An employer discovers that an employee unfit for work takes part in running events and works on his house during his sick leave and dismisses him instantly. The judge is of the opinion that not the employer but the company doctor must decide whether these activities hinder the employee's rehabilitation: instant dismissal legally invalid.
Working and running during sick leave: instant dismissal?
An employer discovers that an employee unfit for work takes part in running events and works on his house during his sick leave. Employer subsequently dismisses employee with immediate effect. The employer believes that the employee has not complied with his rehabilitation obligations and is impeding his recovery. The judge, however, ruled that it was not up to the employer to decide whether these activities impeded the employee’s rehabilitation but up to the company doctor. The instant dismissal was therefore declared invalid.
Employee, 57 years old, has been working as a stockroom assistant for an installation company since 1 October 2007. The employee has been unfit for work since 8 March 2012. Second-track rehabilitation was initiated on the advice of an occupational consultant in September 2012. The employee commenced with suitable work externally on 25 October 2012.
The employer dismissed the employee with immediate effect on 4 July 2013 owing to violation of the rehabilitation obligations. He took part in running events and worked on his house (replaced gutters) without requesting permission to carry out these activities.
The employee invoked the invalidity of the dismissal on 5 July 2013. On 6 July 2013 the company doctor stated in an e-mail that he did not know that the employee had participated in running events; the doctor was under the impression that the employee went jogging twice a week. He stated that the employee had never mentioned any running activities. He also stated that had the employee done so, this would have immediately affected the employability advice.
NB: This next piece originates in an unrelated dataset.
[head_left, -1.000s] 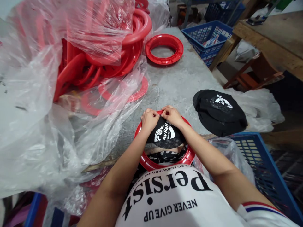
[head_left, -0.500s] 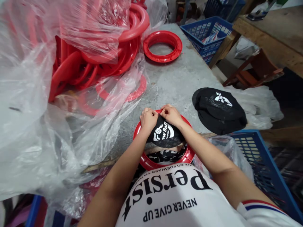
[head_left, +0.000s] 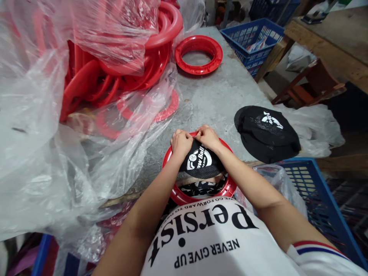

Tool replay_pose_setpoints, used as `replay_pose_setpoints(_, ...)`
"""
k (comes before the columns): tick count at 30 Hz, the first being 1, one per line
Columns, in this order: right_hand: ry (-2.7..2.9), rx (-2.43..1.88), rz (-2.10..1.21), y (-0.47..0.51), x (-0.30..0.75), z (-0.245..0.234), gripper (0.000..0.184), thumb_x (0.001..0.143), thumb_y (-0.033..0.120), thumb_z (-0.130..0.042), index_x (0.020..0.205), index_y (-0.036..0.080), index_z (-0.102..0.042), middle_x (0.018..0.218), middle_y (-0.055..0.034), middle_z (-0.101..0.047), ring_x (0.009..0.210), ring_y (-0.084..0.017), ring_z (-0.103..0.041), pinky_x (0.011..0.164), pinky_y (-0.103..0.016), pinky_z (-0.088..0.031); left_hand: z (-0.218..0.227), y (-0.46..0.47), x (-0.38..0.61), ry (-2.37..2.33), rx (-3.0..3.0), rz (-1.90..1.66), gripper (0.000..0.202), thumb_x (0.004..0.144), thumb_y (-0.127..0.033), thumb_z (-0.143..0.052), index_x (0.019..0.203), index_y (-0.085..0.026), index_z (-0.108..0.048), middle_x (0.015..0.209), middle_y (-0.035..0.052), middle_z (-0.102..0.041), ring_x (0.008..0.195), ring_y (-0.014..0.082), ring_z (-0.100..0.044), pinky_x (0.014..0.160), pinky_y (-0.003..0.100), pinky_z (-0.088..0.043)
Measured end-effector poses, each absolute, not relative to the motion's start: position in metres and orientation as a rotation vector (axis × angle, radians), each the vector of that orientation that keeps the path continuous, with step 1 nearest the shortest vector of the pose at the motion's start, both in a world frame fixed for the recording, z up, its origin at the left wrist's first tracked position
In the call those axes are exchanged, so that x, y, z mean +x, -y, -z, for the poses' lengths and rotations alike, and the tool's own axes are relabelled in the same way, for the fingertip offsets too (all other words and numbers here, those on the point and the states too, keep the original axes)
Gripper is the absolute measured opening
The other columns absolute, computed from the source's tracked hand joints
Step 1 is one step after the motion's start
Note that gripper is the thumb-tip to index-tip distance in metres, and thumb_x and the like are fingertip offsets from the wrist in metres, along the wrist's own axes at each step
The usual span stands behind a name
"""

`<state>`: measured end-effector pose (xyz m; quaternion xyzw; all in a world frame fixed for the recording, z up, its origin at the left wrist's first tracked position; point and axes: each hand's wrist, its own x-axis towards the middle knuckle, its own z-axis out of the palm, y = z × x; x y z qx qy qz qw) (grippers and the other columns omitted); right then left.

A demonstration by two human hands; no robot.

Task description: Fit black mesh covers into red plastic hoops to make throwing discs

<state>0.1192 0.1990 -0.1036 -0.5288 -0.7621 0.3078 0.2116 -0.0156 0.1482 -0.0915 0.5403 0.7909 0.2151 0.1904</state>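
A red plastic ring [head_left: 231,187] leans between the table's near edge and my body. Across its upper part lies a black mesh cloth [head_left: 214,170] with white printing, its lower edge loose over the opening. My left hand [head_left: 181,145] pinches the cloth's top edge at the ring's far rim, left of centre. Close beside it, my right hand [head_left: 207,137] also pinches that edge against the rim. Fingertips of both hands are partly hidden. Several more black printed cloths [head_left: 258,134] lie in a stack to the right.
Another red ring [head_left: 217,63] lies farther back on the grey table [head_left: 207,97]. Red rings under clear plastic wrap [head_left: 71,180] heap up at left. A blue crate [head_left: 322,191] stands at the right near edge, another blue crate [head_left: 247,34] beyond the table, beside a wooden chair [head_left: 313,86].
Both hands stay at the ring's far rim, pinching the black cloth, with barely any finger movement. The view has shifted very slightly.
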Motion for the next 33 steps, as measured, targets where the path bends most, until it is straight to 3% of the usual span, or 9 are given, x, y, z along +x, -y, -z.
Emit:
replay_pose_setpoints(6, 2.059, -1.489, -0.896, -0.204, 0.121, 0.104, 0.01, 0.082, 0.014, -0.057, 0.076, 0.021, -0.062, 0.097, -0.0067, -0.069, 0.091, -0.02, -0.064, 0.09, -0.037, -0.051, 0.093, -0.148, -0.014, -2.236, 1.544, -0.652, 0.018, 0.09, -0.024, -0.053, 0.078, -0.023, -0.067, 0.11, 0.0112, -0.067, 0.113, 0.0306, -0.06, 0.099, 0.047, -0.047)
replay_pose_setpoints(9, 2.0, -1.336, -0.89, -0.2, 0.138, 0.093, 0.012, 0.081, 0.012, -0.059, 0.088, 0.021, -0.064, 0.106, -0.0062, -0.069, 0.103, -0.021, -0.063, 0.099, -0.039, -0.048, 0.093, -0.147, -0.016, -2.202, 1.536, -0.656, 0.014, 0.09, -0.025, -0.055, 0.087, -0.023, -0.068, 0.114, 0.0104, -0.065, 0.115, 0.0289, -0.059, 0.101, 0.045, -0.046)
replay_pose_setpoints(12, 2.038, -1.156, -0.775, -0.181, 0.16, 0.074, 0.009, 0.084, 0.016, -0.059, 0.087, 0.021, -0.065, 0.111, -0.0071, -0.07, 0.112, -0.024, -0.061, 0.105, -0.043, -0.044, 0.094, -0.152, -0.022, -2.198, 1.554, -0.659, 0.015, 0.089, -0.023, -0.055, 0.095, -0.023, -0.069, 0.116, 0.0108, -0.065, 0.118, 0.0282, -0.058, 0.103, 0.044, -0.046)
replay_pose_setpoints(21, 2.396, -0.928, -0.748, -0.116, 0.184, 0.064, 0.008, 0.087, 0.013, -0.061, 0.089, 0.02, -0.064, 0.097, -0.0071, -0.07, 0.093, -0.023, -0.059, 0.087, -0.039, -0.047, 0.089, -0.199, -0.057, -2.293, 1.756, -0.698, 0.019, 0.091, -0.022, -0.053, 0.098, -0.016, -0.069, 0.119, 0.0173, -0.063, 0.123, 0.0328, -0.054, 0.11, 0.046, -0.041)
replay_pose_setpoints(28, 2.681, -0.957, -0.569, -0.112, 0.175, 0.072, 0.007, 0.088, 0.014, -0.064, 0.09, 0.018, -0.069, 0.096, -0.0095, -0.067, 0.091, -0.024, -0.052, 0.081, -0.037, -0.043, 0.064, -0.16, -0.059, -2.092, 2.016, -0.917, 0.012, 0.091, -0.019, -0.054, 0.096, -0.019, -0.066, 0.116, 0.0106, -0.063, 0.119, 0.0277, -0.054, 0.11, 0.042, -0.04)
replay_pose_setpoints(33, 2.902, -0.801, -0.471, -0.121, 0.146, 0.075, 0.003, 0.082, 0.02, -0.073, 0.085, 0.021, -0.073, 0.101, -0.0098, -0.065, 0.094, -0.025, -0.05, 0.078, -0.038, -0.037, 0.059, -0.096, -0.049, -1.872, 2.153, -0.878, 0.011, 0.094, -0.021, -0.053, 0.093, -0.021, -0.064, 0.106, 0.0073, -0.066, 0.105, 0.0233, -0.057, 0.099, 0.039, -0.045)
The employee had an appointment to see the company doctor on 8 July 2013, which he cancelled because of his instant dismissal and because the employer indicated that he intended to persevere with the dismissal. The employee subsequently commenced preliminary relief proceedings. The employer submitted a conditional request for termination of the employment contract. The employee’s claims were dismissed in preliminary relief proceedings and the employment contract was conditionally terminated on 1 October 2013 without severance pay. The employee then initiated proceedings at the court hearing the case on the merits.
The proceedings on the merits
The subdistrict court judge must assess whether the instant dismissal is legally valid in proceedings on the merits. Incidentally, is it not clear from the ruling exactly what the employee’s disabilities were. The employee, among other things, adopted the position that the running activities and odd jobs did not impede his rehabilitation. On the contrary, running had a positive effect on his health. And he also stated that he did not go beyond the limits of his physical capacities when working on his home. The subdistrict court judge ruled that it was up to a medical expert to assess whether or not the aforementioned activities had impeded the employee’s rehabilitation. The employer was obliged to first consult with the company doctor before instantly dismissing an employee. The employee’s failure to provide information also did not constitute an urgent reason. The court found that the appropriate sanction in this type of situation was to suspend the employee’s salary. The instant dismissal was therefore declared invalid.
North-Netherlands District Court 18 December 2014 (date of publication: 2 April 2015).